In this section, we provide a brief overview of how the oscillation modes are detected, fitted, and assigned a spherical degree ℓ using the TACO pipeline. For a detailed description of the full methodology, we refer the reader to Hekker et al. in prep.

A.1. Peak detection

To detect significant peaks around ν_max, A and ν_max, B, TACO implements a Mexican hat wavelet filter following the method described by García Saravia Ortiz de Montellano et al. (2018). The resulting peaks are then fitted using two different functions, depending on their spectral resolution δν. Resolved peaks are fitted using a Lorentzian profile:

$\begin{matrix} P_{peak} (ν) = \frac{H_{peak}}{1 + (\frac{ν - ν_{peak}}{γ_{peak}})^{2}}, \end{matrix}$ $\begin{aligned} P_{\mathrm{peak} } (\nu ) = \frac{H_{\mathrm{peak} }}{1 + \bigg (\frac{\nu - \nu _{\mathrm{peak} }}{\gamma _{\mathrm{peak} }}\bigg )^{2}}, \end{aligned}$ (A.1)

where H_peak, ν_peak, and γ_peak denote the height, central frequency, and half-width at half-maximum (HWHM) of the peak, respectively. Unresolved peaks, where γ_peak ∼ δν, are modelled with a sinc-squared function:

$\begin{matrix} {sinc}^{2} (ν) = \frac{sin ν^{2}}{ν^{2}} \cdot \end{matrix}$ $\begin{aligned} \mathrm{sinc}^{2}(\nu ) = \frac{\sin {\nu }^{2}}{\nu ^{2}}\cdot \end{aligned}$ (A.2)

Peak parameters are then optimised using a two-step fitting process. First, TACO performs a global maximum likelihood fit using the parameters derived from the detection process as initial guess. Subsequently, each peak is fitted individually while keeping the rest of the model fixed, and the uncertainties are estimated from the diagonal elements of the inverse of the Hessian matrix.

A.2. Mode identification

TACO identifies the central radial mode closest to ν_max by cross-correlating the observed PDS with the universal pattern of ℓ = 0 solar-like oscillations (Mosser et al. 2011a)

$\begin{matrix} ν_{n, ℓ = 0} = (n + ϵ_{p} + \frac{α}{2} {(n - n_{\max})}^{2}) Δ ν, \end{matrix}$ $\begin{aligned} \nu _{n,\ell = 0} = \bigg (n + \epsilon _p + \frac{\alpha }{2} (n-n_{\rm max})^{2}\bigg )\Delta \nu , \end{aligned}$ (A.3)
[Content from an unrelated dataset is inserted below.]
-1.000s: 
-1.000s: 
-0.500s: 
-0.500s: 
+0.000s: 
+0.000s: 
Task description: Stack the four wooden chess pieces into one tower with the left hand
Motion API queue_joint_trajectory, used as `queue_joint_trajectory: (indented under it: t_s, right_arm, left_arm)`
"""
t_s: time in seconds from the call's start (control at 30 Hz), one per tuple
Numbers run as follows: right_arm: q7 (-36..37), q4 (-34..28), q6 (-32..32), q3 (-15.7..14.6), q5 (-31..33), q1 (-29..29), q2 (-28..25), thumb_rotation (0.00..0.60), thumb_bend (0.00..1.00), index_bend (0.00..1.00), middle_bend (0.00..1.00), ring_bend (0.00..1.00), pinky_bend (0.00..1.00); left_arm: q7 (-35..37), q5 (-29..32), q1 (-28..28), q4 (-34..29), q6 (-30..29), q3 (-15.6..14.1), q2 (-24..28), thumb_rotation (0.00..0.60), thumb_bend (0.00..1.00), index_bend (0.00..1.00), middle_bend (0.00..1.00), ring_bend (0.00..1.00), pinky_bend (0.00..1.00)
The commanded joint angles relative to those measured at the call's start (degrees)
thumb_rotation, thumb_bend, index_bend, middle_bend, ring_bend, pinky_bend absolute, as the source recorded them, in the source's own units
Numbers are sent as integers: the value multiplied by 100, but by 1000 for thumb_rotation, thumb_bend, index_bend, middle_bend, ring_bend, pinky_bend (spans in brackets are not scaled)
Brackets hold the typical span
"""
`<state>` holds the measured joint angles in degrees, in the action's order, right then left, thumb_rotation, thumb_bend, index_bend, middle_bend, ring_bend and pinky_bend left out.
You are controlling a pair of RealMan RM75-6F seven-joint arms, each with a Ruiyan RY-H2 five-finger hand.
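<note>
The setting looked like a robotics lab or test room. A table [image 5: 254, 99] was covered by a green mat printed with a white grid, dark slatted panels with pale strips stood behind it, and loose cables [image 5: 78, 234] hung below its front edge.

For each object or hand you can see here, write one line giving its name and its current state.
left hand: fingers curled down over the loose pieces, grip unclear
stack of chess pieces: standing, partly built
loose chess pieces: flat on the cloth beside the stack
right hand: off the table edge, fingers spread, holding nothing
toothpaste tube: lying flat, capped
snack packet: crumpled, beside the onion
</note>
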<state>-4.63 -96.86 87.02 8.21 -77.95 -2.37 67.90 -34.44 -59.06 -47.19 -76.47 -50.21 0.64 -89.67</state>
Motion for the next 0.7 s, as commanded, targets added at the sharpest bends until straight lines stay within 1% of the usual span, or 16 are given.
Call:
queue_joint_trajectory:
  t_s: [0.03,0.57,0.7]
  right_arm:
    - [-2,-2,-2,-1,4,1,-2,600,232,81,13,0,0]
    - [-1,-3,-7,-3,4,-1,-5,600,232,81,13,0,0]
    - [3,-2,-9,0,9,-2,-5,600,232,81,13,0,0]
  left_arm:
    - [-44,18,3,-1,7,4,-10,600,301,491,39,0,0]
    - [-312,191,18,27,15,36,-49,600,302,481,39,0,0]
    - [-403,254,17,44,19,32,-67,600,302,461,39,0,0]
where ϵ_p is the phase offset, α the curvature term, and n_max = ν_max/Δν the radial order nearest to ν_max. We used ν_max from the background fit and Δν from the scaling relation of Hekker et al. (2011) as an initial estimate. Subsequently, TACO identifies radial modes at higher and lower radial orders based on this relation.

Using the frequencies of all the significant ℓ = 0 modes, TACO performs a linear regression to derive global estimates of the seismic parameters Δν, ϵ_p, and α, as well as central values, Δν_c, ϵ_p, c, and α_c from the three central radial modes.
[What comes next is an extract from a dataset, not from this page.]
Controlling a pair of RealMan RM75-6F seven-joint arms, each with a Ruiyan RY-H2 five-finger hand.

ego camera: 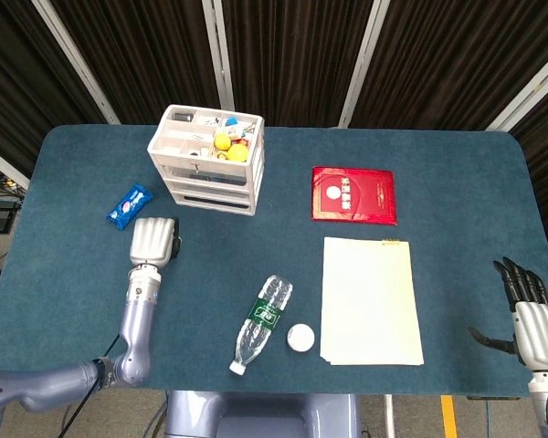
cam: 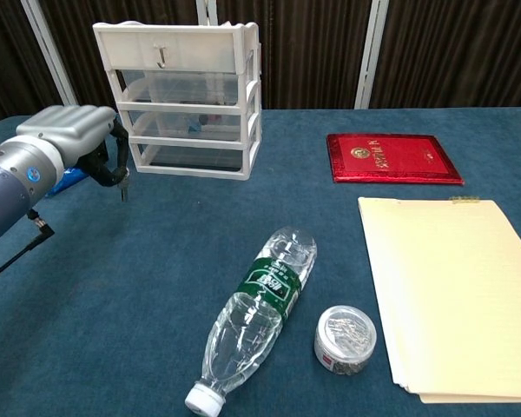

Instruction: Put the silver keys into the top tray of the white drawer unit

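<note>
The white drawer unit (ego camera: 206, 162) (cam: 187, 102) stands at the back left, its top tray holding small items, among them yellow balls. My left hand (ego camera: 152, 240) (cam: 76, 139) hangs in front of the unit and to its left, raised off the table, fingers curled down. It holds the silver keys (cam: 122, 188), which dangle below the fingers; in the head view the hand hides most of them. My right hand (ego camera: 534, 322) rests at the table's front right corner, fingers spread, holding nothing.
A blue snack packet (ego camera: 129, 205) lies left of my left hand. A clear bottle (ego camera: 261, 323) (cam: 256, 313) and a small round tin (ego camera: 300, 338) (cam: 345, 339) lie at the front centre. A yellow folder (ego camera: 369, 299) and a red booklet (ego camera: 353, 194) lie to the right.
</note>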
Finally, TACO searches for quadrupole (ℓ = 2) and octupole (ℓ = 3) modes. These are identified as broad peaks near the expected frequency region, based on estimates of δν₀₂ and δν₀₃ from Huber et al. (2010) and Mosser et al. (2011b), respectively.

This version of TACO does not identify dipole modes (ℓ = 1), which often exhibit complex mixed-mode patterns in red giants. These modes result from coupling between pressure and gravity waves, leading to deviations from the regular frequency spacing found in pure pressure modes, i.e. radial modes. Their identification requires more sophisticated modelling. Here, all significant peaks not assigned to ℓ = 0, 2, and 3 are flagged as dipole-mode candidates.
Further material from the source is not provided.